Beginning with the line that holds "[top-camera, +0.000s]", copy each line through the end of the material below, exactly and with no pictures.

[DATA PROVIDED — start]

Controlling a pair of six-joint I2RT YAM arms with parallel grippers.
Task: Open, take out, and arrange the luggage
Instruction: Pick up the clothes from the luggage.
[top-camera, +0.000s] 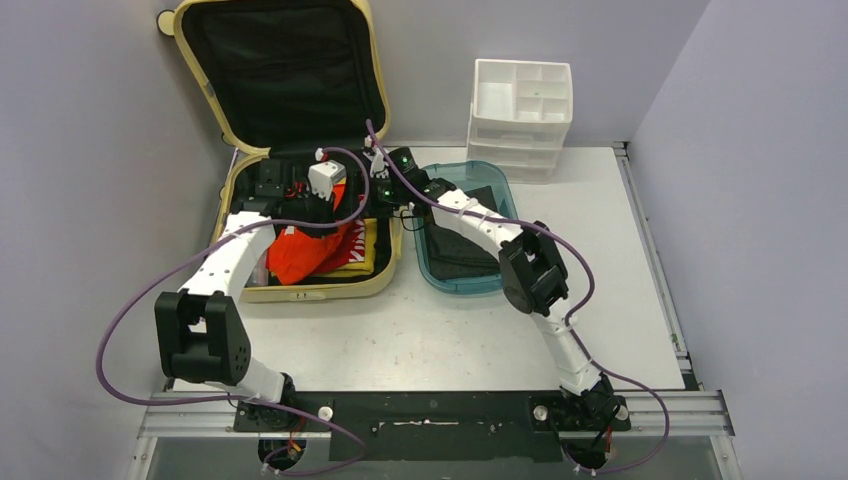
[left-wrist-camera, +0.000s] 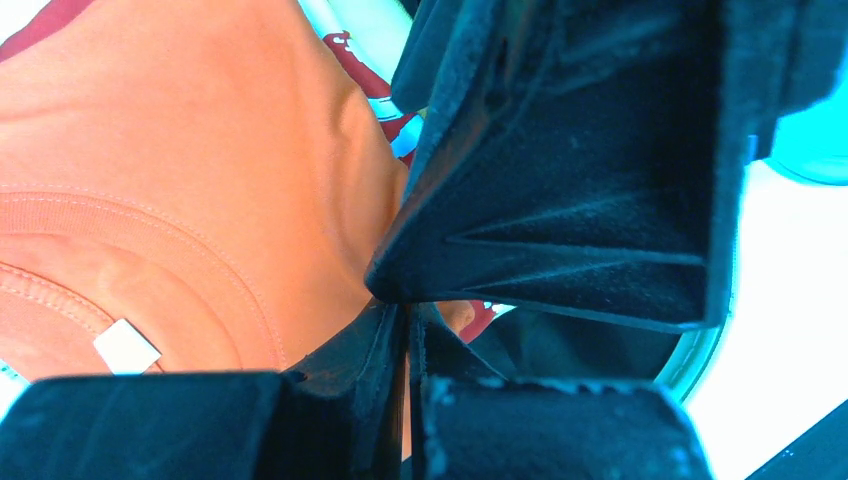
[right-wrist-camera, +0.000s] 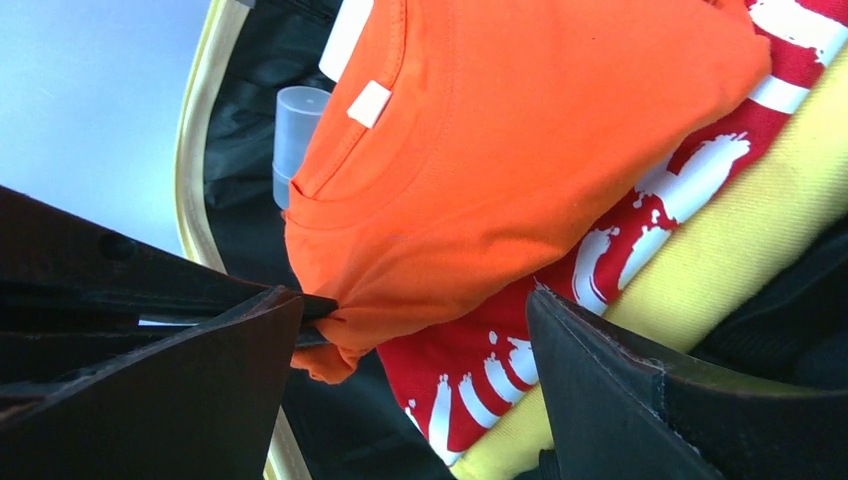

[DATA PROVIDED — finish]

## SOLUTION TO THE EXERCISE:
[top-camera, +0.000s] 
[left-wrist-camera, +0.000s] 
[right-wrist-camera, +0.000s] 

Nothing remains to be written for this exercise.